At the moment I have to do something like:

byte16 va = (byte16){ argv[1][start], argv[1][start + 1], argv[1][start + 2], 
                      argv[1][start + 3], argv[1][start + 4], argv[1][start + 5], 
                      argv[1][start + 6], argv[1][start + 7], argv[1][start + 8],
                      argv[1][start + 9], argv[1][start + 10], argv[1][start + 11],
                      argv[1][start + 12], argv[1][start + 13], argv[1][start + 14],
                      argv[1][start + 15]};

I would ideally like something like this:

byte16 va = *(byte16 *)(&(argv[1][start]));

Which I can easily do using the proper intrinsics for ARM or x86. But that code causes the program to crash although it compiles.
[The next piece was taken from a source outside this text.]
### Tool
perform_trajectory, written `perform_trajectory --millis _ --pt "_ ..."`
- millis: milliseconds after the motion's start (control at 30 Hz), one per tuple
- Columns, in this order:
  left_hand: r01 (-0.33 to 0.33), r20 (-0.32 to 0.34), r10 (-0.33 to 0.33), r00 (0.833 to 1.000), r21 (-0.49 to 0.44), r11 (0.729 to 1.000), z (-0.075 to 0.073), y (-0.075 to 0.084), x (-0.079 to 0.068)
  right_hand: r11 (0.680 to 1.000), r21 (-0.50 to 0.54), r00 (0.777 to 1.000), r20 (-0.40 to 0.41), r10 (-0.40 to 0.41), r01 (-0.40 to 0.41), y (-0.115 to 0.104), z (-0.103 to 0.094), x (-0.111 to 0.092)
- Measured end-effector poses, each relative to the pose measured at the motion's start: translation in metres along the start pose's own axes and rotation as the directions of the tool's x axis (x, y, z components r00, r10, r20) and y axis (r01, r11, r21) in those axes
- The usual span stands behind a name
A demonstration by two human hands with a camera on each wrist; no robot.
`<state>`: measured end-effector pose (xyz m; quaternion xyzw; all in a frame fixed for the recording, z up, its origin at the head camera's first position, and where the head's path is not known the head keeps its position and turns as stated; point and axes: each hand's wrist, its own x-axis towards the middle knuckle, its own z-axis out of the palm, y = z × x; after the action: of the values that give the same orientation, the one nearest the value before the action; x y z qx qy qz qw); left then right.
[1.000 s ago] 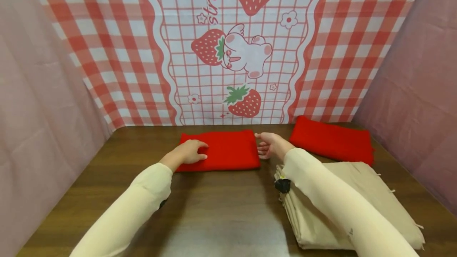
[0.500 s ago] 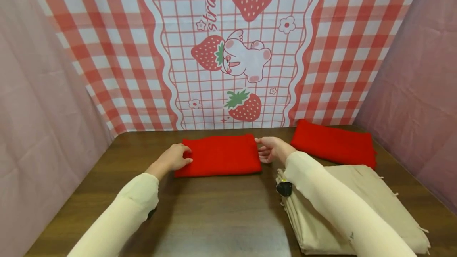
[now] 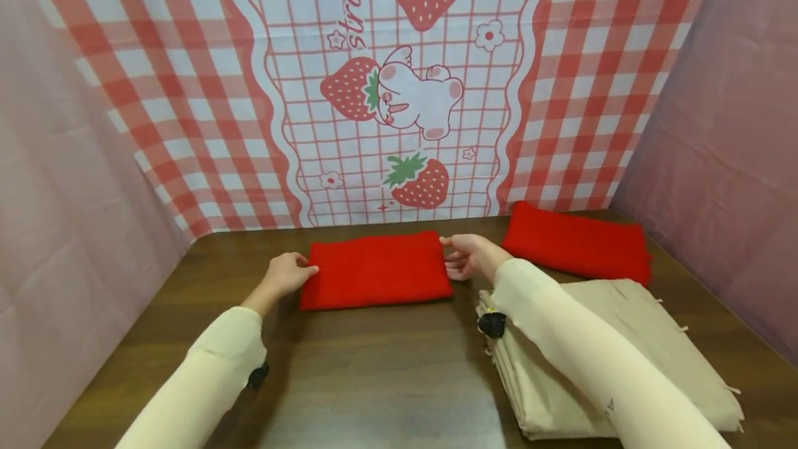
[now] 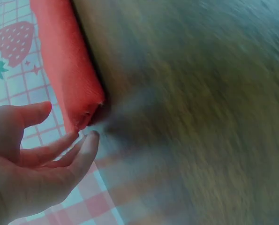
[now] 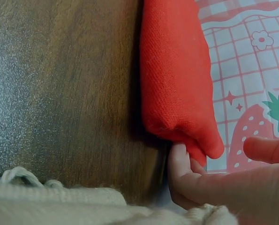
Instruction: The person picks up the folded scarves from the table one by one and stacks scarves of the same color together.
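A folded red knitted cloth [image 3: 377, 270] lies flat on the table, its long side running across in front of me. At its left end is my left hand [image 3: 285, 274]; in the left wrist view the fingertips [image 4: 90, 140] are at the folded end and the thumb stands apart from it. My right hand [image 3: 466, 257] is at the opposite end. In the right wrist view its bent fingers [image 5: 179, 164] touch the fold from the side, while the thumb [image 5: 266, 149] is raised away.
Another folded red cloth [image 3: 576, 241] lies at the back right. In front of it, partly under my right forearm, is a folded beige fringed cloth [image 3: 648, 345]. A strawberry-print curtain [image 3: 399, 89] hangs behind the brown table [image 3: 374, 380], with pink curtains at both sides.
My left hand has moved left, from on top of the red cloth to its left end. The right hand stays at the right end.
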<state>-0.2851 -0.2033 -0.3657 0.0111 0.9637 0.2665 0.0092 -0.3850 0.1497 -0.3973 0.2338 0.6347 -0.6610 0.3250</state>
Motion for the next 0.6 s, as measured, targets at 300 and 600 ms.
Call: perform_trajectory --millis 300,600 --pt "0.313 0.287 -0.184 0.940 -0.513 0.799 -0.004 0.002 0.005 1.000 0.020 0.999 0.036 0.003 -0.004 -0.004 -0.047 0.124" --pt "0.400 0.308 -0.264 0.914 -0.569 0.718 0.000 -0.002 0.009 0.999 0.025 1.000 0.006 -0.022 0.022 0.003 -0.002 0.011"
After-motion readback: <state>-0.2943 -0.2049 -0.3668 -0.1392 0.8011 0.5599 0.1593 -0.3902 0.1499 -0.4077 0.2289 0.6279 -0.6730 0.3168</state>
One of the reasons the crash might occur on x86 is due to alignment issues. I do not have clang on my system to reproduce the problem, but I can demonstrate it at the example of GCC.

If you do something like:

/* Define a vector type of 16 characters.  */
typedef char __attribute__ ((vector_size (16))) byte16;

/* Global pointer.  */
char *  foo;

byte16 test ()
{
  return *(byte16 *)&foo[1];
}

Now if you compile it on a vector-capable x86 with:

$  gcc -O3 -march=native -mtune=native   a.c

You will get the following assembly for test:

test:
    movq foo(%rip), %rax
    vmovdqa 1(%rax), %xmm0
    ret

Please note, that the move is aligned, which is of course wrong. Now, if you would inline this function into the main, and you will have something like:

int main ()
{
  foo = __builtin_malloc (22);
  byte16 x = *(byte16 *)&foo[1];
  return x[0];
}

You will be fine, and you will get unaligned instruction. This is kind of a bug, which doesn't have a very good fix in the compiler, as it would require interprocedural optimisations with addition of new data structures, etc.

The origin of the problem is that the compiler assumes that vector types are aligned, so when you dereference an array of aligned vector types you can use an aligned move. As a workaround for the problem in GCC one can define an unaligned vector type like:

typedef char __attribute__ ((vector_size (16),aligned (1))) unaligned_byte16;

And use it to dereference unaligned memory.

I am not sure that you are hitting exactly this problem within your setup, but this is something that I would recommend to check by inspecting the assembly output from your compiler.